His bloodstained coat and shirt hung over a straight-backed chair next to the cot. I went through the coat fast, found the dead man's wallet. There wasn't much in it, but a driver's license told me his name was Herbert M. Kupp, he was twenty-eight years old and lived in Los Angeles. He'd held a card in the Teamsters Union, and had a Standard Oil Credit Card in his wallet. I stepped to the other closed door and tried the knob. It was locked, and I started going rapidly through the Beard's desk.
I was bent over the middle drawer, starting to look through a small book listing phone numbers, when the faint sounds from the showroom swelled a little louder. I didn't get i
t soon enough. Engrossed in the list of numbers, I thought for half a second that the last act must have been sensational. Just half a second, but it was enough. By the time I realized the increase in sound could have been from that melting-eye door opening behind me, it was practically over.
Not quite over, but close enough. I had time to start swinging around, time to feel the first solid blow crash down on my head. But from then on I was just one of the also-rans, a man falling through pain with something exploding in my skull. My head split open and spread out toward the horizons, and then as the pain subsided the floor came up against me like a feather pillow.
Something dug hard into my side. I wasn't quite out, and I tried to reach for it and felt the cloth of a man's trousers jerked from my fingers. Then that foot slammed into my side again. There was a blow on my arm, something cracked against the side of my head.
And then everything went black and blue ....
Consciousness was pain returning slowly, nibbling at my flesh. A sensation like fire coursed along my side; my head throbbed achingly; something inside me felt twisted, as if it were pulling itself apart. I bit back the involuntary groan, lay still, trying not to change my breathing.

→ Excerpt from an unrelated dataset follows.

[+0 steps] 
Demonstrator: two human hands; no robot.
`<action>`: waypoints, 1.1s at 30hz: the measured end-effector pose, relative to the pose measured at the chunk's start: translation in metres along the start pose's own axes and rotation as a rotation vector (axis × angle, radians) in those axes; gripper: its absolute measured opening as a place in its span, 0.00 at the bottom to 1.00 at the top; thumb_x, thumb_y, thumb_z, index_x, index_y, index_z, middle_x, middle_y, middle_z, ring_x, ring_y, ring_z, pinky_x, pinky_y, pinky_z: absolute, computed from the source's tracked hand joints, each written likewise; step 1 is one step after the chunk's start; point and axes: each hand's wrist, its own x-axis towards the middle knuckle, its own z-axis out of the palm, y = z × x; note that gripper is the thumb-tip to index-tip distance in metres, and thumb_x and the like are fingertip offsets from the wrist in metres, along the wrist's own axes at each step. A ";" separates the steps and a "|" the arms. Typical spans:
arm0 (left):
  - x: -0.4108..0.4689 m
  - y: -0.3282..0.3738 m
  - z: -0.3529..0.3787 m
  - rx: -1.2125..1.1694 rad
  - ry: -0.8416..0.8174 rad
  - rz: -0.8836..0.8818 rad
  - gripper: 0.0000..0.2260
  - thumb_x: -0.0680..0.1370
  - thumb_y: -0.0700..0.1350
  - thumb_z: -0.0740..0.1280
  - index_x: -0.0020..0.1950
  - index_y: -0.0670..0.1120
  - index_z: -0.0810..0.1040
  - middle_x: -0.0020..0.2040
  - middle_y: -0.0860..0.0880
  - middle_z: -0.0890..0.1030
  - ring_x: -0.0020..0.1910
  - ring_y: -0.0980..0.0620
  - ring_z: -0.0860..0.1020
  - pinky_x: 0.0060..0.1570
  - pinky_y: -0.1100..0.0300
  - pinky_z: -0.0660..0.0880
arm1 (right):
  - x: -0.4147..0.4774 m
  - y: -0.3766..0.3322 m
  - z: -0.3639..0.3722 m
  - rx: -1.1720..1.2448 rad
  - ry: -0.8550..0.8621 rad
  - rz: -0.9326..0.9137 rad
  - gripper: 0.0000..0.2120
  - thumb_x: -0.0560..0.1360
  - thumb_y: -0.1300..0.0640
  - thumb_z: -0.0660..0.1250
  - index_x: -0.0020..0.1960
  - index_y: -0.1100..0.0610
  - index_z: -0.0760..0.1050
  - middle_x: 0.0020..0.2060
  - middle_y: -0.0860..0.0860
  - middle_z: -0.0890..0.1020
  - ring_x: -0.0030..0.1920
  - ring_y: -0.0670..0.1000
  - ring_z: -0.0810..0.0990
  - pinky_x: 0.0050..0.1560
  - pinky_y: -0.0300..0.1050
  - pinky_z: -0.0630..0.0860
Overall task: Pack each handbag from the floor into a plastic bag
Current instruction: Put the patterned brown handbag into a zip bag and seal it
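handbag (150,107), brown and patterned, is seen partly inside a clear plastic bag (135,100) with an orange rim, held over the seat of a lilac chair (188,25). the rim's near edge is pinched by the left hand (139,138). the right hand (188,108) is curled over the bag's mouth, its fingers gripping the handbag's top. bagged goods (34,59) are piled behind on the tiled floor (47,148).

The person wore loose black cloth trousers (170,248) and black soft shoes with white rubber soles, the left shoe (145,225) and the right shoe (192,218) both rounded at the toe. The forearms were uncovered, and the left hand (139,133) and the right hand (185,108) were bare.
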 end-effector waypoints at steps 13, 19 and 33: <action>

For a while I couldn't remember what had happened or where I was. All I knew was that I had to lie quietly, unmoving. I could hear movement, then a ticking sound. It didn't make sense. There were several clicks, a pause, several more clicking noises. Then a voice.
“Bob? Brandt here. You alone?” In a few seconds he went on apologetically, “I know ... yeah, but I thought you'd want me to call under the circumstances.”
Fog swirled before my closed eyes. I concentrated, tried to clear my mind of jumbled thoughts. Finally I realized what the clicking sound had been—a man near me had been dialing a number; he was using the phone now. I tried to crack my eyelids, move my hand easily, slowly. But nothing worked, my eyes stayed closed, I couldn't even figure out where my hand was. It was as though I'd lost all feeling through my body, all awareness of separate parts, except for the points of fire and pain.